Chilaiditi syndrome is a rare condition when pain occurs due to transposition of a loop of large intestine (usually transverse colon) in between the diaphragm and the liver, visible on plain abdominal X-ray or chest X-ray.

Normally this causes no symptoms, and this is called Chilaiditi's sign. The sign can be permanently present, or sporadically. This anatomical variant is sometimes mistaken for the more serious condition of having air under the diaphragm (pneumoperitoneum) which is usually an indication of bowel perforation, possibly leading to surgical interventions.

Chilaiditi syndrome refers only to complications in the presence of Chilaiditi's sign.
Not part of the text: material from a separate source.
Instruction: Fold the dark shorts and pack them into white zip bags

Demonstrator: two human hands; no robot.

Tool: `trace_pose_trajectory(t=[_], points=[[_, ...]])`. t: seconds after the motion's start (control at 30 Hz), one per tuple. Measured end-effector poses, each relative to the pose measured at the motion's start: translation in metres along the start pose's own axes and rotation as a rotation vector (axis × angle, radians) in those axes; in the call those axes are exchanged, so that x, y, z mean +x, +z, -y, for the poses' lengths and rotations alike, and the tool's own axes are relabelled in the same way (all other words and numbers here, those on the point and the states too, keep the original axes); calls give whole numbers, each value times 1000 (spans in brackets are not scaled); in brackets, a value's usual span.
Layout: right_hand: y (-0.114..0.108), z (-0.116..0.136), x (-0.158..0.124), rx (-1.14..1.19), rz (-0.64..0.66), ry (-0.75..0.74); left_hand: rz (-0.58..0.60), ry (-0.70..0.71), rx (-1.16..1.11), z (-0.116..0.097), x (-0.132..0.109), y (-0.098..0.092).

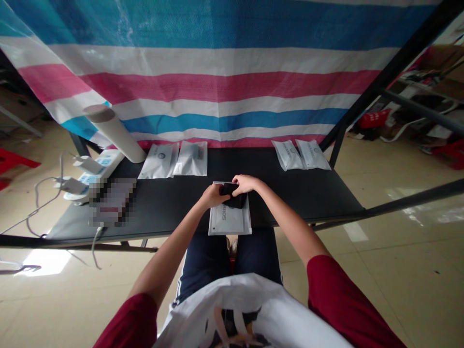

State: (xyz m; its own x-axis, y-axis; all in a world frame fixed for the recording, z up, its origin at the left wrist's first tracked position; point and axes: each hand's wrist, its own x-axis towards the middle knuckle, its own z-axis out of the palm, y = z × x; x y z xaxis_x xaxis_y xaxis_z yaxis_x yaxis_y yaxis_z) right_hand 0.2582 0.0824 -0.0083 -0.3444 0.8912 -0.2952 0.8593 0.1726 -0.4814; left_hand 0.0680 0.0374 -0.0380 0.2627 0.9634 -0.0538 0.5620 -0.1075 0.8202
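Observation:
Both of my hands are on a small black item (235,199), dark and soft-looking, whose kind I cannot make out. Fingers of my left hand (213,195) close on its left side. At its upper right edge, my right hand (245,184) pinches it. Beneath the black item lies a whitish zip pouch (228,223) with dark lettering, flat at the table's front edge. The hands and the item cover the upper part of this pouch.
On the black table (174,203) two filled pouches (159,161) lie at back left, and two more pouches (302,155) at back right. A white cylinder (116,133), a power strip (103,169) with plugs and a blurred phone-like device (115,200) with a cable occupy the left end.

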Motion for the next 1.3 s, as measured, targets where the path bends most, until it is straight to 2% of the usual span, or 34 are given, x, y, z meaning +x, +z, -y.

These include abdominal pain, torsion of the bowel (transverse colon volvulus) or shortness of breath.

==Causes==
The exact cause is not always known, but it may occur in patients with a long and mobile colon (dolichocolon), chronic lung disease such as emphysema, or liver problems such as cirrhosis and ascites. Chilaiditi's sign is generally not associated with symptoms, and is most commonly an incidental finding in normal individuals.

Absence or laxity of the ligament suspending the transverse colon or of the falciform ligament are also thought to contribute to the condition. It can also be associated with relative atrophy of the medial segment of the left lobe of the liver. In this case, the gallbladder position is often anomalous as well – it is often located anterior to the liver, rather than posterior.

==Epidemiology==
The occurrence (incidence) on abdominal or chest X-rays is around 0.1% but it can be up to 1% in series of older adults. It has also been reported in children.

==History==
Chilaiditi's sign is named after the Greek radiologist Dimítrios Chilaiditi, born in 1883, who first described it when he was working in Vienna in 1910.

==Synonyms==
Synonyms include interpositio hepatodiaphragmatica, subphrenic displacement of the colon, subphrenic interposition syndrome and pseudopneumoperitoneum.